Adoration of the Shepherds by Dutch painter Matthias Stomer, 1632
Medieval miniature of the Nativity, c.1350

The nativity is the basis for the Christian holiday of Christmas on December 25, and plays a major role in the Christian liturgical year. Many Christians traditionally display small manger scenes depicting the nativity in their homes, or attend Nativity Plays or Christmas pageants focusing on the nativity cycle in the Bible. Elaborate nativity displays called "creche scenes", featuring life-sized statues, are a tradition in many continental European countries during the Christmas season.

Christian congregations of the Western tradition (including the Catholic Church, the Western Rite Orthodox, the Anglican Communion, and many other Protestants, such as the Moravian Church) begin observing the season of Advent four Sundays before Christmas. Christians of the Eastern Orthodox Church and Oriental Orthodox Church observe a similar season, sometimes called Advent but also called the "Nativity Fast", which begins forty days before Christmas. Some Eastern Orthodox Christians (e.g. Greeks and Syrians) celebrate Christmas on December 25. Other Orthodox (e.g.
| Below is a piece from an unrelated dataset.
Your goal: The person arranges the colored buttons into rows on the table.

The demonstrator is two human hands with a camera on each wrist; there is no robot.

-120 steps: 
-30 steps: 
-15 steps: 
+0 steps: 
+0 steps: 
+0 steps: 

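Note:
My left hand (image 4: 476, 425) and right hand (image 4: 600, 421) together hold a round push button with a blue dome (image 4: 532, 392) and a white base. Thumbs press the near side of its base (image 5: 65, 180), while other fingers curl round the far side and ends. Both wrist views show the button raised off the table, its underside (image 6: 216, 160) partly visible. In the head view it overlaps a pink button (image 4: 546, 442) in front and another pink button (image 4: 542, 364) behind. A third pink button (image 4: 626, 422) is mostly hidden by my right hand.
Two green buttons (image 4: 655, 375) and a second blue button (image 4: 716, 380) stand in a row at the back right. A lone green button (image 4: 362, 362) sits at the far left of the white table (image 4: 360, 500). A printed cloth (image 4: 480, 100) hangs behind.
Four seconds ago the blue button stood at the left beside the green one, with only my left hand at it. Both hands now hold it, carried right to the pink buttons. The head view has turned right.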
Copts, Ethiopians, Georgians, and Russians) celebrate Christmas on (the Gregorian) January 7 (Koiak 29 on the Coptic calendar)[3] as a result of their churches continuing to follow the Julian calendar, rather than the modern day Gregorian calendar.[4] The Armenian Apostolic Church however continues the original ancient Eastern Christian practice of celebrating the birth of Christ not as a separate holiday, but on the same day as the celebration of his baptism (Theophany), which is on January 6.

The artistic depiction of the nativity has been an important subject for Christian artists since the 4th century. Artistic depictions of the nativity scene since the 13th century have emphasized the humility of Jesus and promoted a more tender image of him, a major change from the early "Lord and Master" image, mirroring changes in the common approaches taken by Christian pastoral ministry during the same era.[5][6][7]